We evaluated the performance of using PE reads for miRNA isomiR analysis using the NGS simulation datasets and the pipeline XICRA. For each dataset, we used the miRNA module using paired-end mode and single end mode for the R1 and R2 reads. For the paired-end mode we initially joined reads using two different join percentage difference cutoff (fastq-join parameter) to test the effect of using 100% perfect R1 and R2 reads or allowing the default difference (8%) along the minimum default overlap length cutoff (6 bp). For the single-end mode, we used the total R1 reads simulated or the total R2, reversed complemented using seqtk software [43] respectively. We generated a miRNA analysis at the isomiR level using the three different softwares available within XICRA: miraligner, sRNAbench and OPTIMIR.

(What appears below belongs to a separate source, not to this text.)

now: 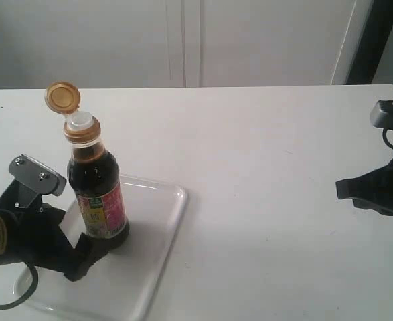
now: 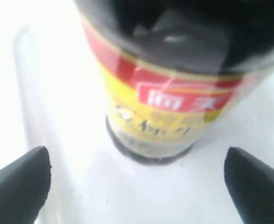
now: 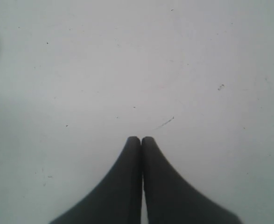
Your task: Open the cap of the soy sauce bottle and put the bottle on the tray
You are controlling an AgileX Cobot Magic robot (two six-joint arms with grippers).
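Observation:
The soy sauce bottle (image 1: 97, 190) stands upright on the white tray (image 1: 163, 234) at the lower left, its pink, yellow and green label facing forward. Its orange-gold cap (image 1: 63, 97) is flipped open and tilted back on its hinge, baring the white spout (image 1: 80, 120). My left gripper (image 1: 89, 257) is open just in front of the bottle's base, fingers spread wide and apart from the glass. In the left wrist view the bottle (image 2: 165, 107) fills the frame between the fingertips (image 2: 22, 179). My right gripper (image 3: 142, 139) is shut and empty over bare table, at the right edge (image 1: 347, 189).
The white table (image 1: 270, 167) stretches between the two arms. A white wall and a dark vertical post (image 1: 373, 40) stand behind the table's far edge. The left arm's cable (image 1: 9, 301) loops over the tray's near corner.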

Using the biological variation frequencies generated as true positives for each dataset, we evaluated the amount of isomiRs detected for each software and type of read. For paired-end reads, we also used a different percentage difference cutoff. For each isomiR, the detected counts were classified as: True positives (TP) when observed counts matched the expected counts; false positives (FP) when observed counts exceeded the expected counts and were wrongly assigned; and false negatives (FN) when observed counts did not get to the minimum expected counts. We calculated the sensitivity or recall as TP/(TP + FN) and the precision or specificity as TP/(TP + FP). We also reported True Negatives (TN) when expected counts were not observed and new generation isomiRs when new variants or miRNA appeared and were not expected. We plotted results using ggplot2 [44] for each software and type of read respectively.